Introduction
In the first post of this series, I introduced my plan for conducting methodological reviews of major basketball statistical models. In the second installment, I looked at the Wins Produced model. In keeping with the theme of “Wins-named” metrics, we turn to Win Shares.
Win Shares is a basketball adaptation of Bill James’ work with baseball statistics spanning decades. Justin Kubatko adapted James’ methodology to basketball. Kubatko’s explanation shows how to calculate the number of Win Shares for a player, so my review will rely on his exposition.
Basketball on Paper
We have already cited two influential figures in the development of Win Shares, but have yet to honor the true architect: Dean Oliver, whose ORating and DRating models are the real “meat” of Win Shares. Oliver’s work appears perhaps most completely in his book Basketball on Paper. Dr. Oliver’s methods are quite complex, which means that I need to delve into his book for a little while. By doing so, we will gain a deeper understanding of the perspective underlying Kubatko’s adaptation. In effect, we will be better able to answer the question “what are Win Shares?” if we first address the question “where do Win Shares come from?”
The Authors
Thankfully, Dr. Oliver is quite direct with his goals for Basketball on Paper. In fact, he makes abundantly clear what he hopes to accomplish with the book, even including sections for every type of audience that might conceivably have interest in the topic. In general, Oliver conceived of Basketball on Paper as a tool to help coaches. He devised formulas to evaluate teams and the contributions their players made. His goal for the book was never for it to be an in-depth discussion about using math as a tool for studying sports.
The stated goal stands in sharp contrast to the papers from the creators of the Wins Produced model. There, the focus was on the peer review process and on creating a simple model that would allow them to look at lies and myths common in basketball.

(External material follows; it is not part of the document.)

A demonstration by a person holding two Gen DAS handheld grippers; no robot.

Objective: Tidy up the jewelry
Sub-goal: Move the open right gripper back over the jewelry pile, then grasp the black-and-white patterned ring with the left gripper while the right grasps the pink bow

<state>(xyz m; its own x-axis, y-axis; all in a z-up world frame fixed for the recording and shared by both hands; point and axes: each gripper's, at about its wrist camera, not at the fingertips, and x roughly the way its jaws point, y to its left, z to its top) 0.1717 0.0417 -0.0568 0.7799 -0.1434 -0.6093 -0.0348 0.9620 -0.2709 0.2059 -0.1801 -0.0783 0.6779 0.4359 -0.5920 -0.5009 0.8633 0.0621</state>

Justin Kubatko’s intent for Win Shares is much more in line with Dr. Oliver’s (which is probably a big reason behind his choice to use Dr. Oliver’s metrics as a framework). His purpose is to create a model whose outputs are estimates for a single player’s contribution to their team winning. And his target audience seems to be fans of NBA basketball who have an interest in statistical analyses.
The Model
Win Shares estimate how many “shares” a player has of their team’s wins, and divides the player’s contributions according to their defensive and offensive performance. The inputs for Win Shares are, broadly speaking, the box score stats for every player. Oliver’s Defensive Rating and Offensive Rating equations calculate a player’s productivity by adjusting for their team’s success on both ends in an attempt to provide context for the player’s box score record.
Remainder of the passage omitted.